Dynamic tonality is a paradigm for tuning and timbre which generalizes the special relationship between just intonation and the harmonic series to apply to a wider set of pseudo-just tunings and related pseudo-harmonic timbres.

The main limitation of Dynamic Tonality is that it is best used with compatible isomorphic keyboard instruments and compatible synthesizers or with voices and instruments whose sounds are transformed in real time via compatible digital tools.

The static timbre paradigm

Harmonic timbres
A vibrating string, a column or air, and the human voice all emit a specific pattern of partials corresponding to the harmonic series. The degree of correspondence varies, depending on the physical characteristics of the emitter. "Partials" are also called "harmonics" or "overtones." Each musical instrument's unique sound is called its timbre, so an instrument's timbre can be called a "harmonic timbre" if its partials correspond closely to the harmonic series.

Just tunings
Just intonation is a system of tuning that adjusts a tuning's notes to maximize their alignment with a harmonic timbre's partials. This alignment maximizes the consonance of music's tonal intervals.

Temperament
The harmonic series and just intonation share an infinitely-complex—i.e., rank-∞—pattern that is determined by the infinite series of prime numbers. A temperament is an attempt to reduce this complexity by mapping this rank-∞ pattern to a simpler—i.e., lower rank—pattern.

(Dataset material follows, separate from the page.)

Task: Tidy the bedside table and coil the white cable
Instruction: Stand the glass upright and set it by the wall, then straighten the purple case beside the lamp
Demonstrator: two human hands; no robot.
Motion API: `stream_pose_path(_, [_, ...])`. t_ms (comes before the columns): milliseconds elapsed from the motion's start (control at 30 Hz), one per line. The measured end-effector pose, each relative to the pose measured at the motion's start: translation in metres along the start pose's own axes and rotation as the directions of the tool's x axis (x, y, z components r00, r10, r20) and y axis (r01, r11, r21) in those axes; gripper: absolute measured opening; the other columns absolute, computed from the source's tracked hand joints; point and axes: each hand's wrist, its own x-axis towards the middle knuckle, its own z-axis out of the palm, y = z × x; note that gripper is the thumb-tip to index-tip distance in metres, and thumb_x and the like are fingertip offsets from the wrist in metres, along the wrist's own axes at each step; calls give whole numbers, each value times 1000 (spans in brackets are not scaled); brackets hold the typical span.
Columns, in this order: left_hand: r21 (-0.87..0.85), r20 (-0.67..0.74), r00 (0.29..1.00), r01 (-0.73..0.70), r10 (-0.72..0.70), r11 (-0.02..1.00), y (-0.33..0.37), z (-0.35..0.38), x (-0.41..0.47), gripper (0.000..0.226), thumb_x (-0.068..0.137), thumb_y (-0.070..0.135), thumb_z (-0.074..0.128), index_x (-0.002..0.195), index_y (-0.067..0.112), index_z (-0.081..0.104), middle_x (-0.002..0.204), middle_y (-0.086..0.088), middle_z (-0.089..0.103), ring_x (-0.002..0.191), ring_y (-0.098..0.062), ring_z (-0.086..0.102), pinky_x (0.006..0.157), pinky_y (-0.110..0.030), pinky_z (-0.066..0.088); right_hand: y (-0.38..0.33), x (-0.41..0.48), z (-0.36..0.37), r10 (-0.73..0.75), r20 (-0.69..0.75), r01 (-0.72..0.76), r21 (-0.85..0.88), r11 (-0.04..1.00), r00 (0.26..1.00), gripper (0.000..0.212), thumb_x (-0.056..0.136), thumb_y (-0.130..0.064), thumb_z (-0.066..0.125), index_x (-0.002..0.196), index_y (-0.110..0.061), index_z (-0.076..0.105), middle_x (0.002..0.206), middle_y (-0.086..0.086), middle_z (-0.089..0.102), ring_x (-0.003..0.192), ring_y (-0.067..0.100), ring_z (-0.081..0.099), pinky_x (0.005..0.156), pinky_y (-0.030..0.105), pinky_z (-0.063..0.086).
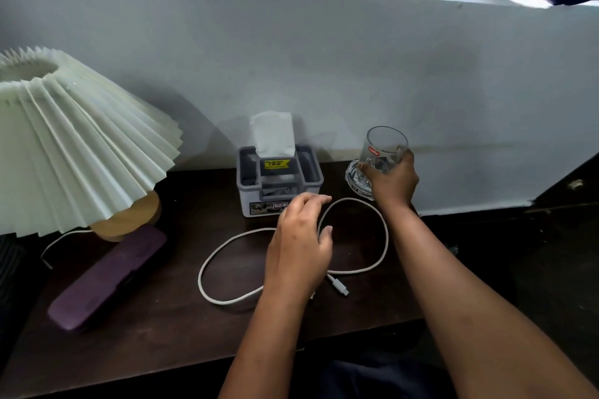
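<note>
The white cable (223, 248) lies in loose loops on the dark wooden bedside table (155, 330), its plug end (338, 286) near the middle. My left hand (299, 244) hovers over the cable's crossing, fingers spread and holding nothing. My right hand (393, 180) grips a clear drinking glass (384, 147) at the table's back right, held just above a glass ashtray or coaster (355, 176).
A grey tissue holder (278, 180) with a white tissue stands at the back centre. A pleated cream lamp (74, 139) on a wooden base fills the left. A purple case (107, 278) lies in front of the lamp. The white wall runs behind.
</note>
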Motion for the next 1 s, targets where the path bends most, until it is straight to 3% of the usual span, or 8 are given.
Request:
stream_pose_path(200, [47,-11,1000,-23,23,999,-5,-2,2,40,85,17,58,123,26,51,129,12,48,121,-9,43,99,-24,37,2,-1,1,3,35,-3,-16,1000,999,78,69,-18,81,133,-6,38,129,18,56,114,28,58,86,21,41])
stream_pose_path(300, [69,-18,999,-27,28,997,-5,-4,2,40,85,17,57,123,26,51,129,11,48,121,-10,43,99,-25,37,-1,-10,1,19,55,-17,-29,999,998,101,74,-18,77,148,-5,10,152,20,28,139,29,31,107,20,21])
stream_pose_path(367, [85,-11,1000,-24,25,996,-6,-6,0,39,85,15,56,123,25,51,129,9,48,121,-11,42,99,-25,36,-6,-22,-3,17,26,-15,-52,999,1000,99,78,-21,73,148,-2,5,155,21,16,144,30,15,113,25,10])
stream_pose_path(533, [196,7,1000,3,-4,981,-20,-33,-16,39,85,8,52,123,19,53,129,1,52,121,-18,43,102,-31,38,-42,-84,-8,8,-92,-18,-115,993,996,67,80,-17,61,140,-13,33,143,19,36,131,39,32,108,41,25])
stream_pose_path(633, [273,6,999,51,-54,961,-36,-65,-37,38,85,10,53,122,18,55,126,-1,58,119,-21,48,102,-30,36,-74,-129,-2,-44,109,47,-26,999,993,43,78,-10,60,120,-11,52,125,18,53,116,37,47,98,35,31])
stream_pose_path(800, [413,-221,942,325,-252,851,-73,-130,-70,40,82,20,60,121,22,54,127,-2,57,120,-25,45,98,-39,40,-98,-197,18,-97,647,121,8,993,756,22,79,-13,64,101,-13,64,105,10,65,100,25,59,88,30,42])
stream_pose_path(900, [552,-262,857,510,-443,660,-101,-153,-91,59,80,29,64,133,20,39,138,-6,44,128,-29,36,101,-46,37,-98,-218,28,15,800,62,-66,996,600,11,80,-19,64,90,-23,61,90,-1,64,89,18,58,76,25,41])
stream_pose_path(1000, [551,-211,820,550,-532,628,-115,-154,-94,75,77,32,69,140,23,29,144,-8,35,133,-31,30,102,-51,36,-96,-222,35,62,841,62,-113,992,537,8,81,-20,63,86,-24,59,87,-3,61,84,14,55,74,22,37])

Throughout history, the pattern of notes in a tuning could be altered (that is, "tempered") by humans but the pattern of partials sounded by an acoustic musical instrument was largely determined by the physics of their sound production. The resulting misalignment between "pseudo-just" tempered tunings and untempered timbres made temperament "a battleground for the great minds of Western civilization." This misalignment, in any tuning that is not fully Just (and hence infinitely complex), is the defining characteristic of the Static Timbre Paradigm.

Instruments
Many of the pseudo-just temperaments proposed during this "temperament battle" were rank-2 (two-dimensional)—such as quarter-comma meantone—that provided more than 12 notes per octave. However, the standard piano-like keyboard is only rank-1 (one-dimensional), affording at most 12 notes per octave. Piano-like keyboards affording more than 12 notes per octave were developed by Vicentino, Colonna, Mersenne, Huygens, and Newton, but were deemed cumbersome and difficult to learn.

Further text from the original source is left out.